Content starts

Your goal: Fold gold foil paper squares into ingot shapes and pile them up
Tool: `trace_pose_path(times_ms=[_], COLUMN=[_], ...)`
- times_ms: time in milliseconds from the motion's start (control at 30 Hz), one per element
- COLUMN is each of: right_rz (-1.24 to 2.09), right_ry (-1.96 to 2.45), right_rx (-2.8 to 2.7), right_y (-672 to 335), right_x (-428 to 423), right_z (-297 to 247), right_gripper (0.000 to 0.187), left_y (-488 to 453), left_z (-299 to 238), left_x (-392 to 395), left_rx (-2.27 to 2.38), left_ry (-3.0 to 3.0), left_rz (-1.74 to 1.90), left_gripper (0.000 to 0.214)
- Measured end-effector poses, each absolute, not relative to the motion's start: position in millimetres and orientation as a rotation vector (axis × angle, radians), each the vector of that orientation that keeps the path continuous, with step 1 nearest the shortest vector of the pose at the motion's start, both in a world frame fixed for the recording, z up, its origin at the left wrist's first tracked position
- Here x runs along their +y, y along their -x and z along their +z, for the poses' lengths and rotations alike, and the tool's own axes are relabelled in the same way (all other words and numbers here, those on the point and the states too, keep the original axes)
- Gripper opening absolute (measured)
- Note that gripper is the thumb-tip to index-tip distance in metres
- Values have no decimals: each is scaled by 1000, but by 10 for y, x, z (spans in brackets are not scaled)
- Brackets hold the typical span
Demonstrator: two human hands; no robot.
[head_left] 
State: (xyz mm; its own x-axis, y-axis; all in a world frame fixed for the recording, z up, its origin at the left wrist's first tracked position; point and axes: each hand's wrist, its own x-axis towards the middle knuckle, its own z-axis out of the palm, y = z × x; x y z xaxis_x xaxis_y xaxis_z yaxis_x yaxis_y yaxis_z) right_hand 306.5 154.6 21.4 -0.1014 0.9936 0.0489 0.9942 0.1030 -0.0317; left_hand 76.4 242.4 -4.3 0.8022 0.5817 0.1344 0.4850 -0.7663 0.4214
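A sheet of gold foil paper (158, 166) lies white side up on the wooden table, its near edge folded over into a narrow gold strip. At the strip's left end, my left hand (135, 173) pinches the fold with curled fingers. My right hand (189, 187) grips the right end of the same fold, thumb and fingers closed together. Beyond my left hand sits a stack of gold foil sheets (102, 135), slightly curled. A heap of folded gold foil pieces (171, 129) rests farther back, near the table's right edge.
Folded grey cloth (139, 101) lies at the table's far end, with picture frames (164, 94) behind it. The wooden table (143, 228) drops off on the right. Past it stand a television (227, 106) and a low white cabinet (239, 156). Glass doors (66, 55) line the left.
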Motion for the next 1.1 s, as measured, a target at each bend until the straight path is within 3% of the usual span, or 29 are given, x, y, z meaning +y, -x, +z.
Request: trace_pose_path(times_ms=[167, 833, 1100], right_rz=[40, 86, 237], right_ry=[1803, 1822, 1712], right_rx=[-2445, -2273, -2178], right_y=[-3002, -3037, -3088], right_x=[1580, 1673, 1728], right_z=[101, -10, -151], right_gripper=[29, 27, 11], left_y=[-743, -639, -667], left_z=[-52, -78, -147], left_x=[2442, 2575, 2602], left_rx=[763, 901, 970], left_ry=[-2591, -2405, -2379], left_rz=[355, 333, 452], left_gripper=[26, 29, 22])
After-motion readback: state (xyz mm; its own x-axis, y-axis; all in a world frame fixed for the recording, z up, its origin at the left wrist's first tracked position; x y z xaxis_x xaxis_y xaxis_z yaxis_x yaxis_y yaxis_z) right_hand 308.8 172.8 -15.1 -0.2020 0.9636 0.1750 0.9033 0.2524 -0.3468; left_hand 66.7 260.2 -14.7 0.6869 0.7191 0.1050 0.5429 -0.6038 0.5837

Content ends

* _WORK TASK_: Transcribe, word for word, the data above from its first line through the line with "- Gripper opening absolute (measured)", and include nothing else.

* _TASK ANSWER_:
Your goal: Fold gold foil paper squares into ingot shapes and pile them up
Tool: `trace_pose_path(times_ms=[_], COLUMN=[_], ...)`
- times_ms: time in milliseconds from the motion's start (control at 30 Hz), one per element
- COLUMN is each of: right_rz (-1.24 to 2.09), right_ry (-1.96 to 2.45), right_rx (-2.8 to 2.7), right_y (-672 to 335), right_x (-428 to 423), right_z (-297 to 247), right_gripper (0.000 to 0.187), left_y (-488 to 453), left_z (-299 to 238), left_x (-392 to 395), left_rx (-2.27 to 2.38), left_ry (-3.0 to 3.0), left_rz (-1.74 to 1.90), left_gripper (0.000 to 0.214)
- Measured end-effector poses, each absolute, not relative to the motion's start: position in millimetres and orientation as a rotation vector (axis × angle, radians), each the vector of that orientation that keeps the path continuous, with step 1 nearest the shortest vector of the pose at the motion's start, both in a world frame fixed for the recording, z up, its origin at the left wrist's first tracked position
- Here x runs along their +y, y along their -x and z along their +z, for the poses' lengths and rotations alike, and the tool's own axes are relabelled in the same way (all other words and numbers here, those on the point and the states too, keep the original axes)
- Gripper opening absolute (measured)

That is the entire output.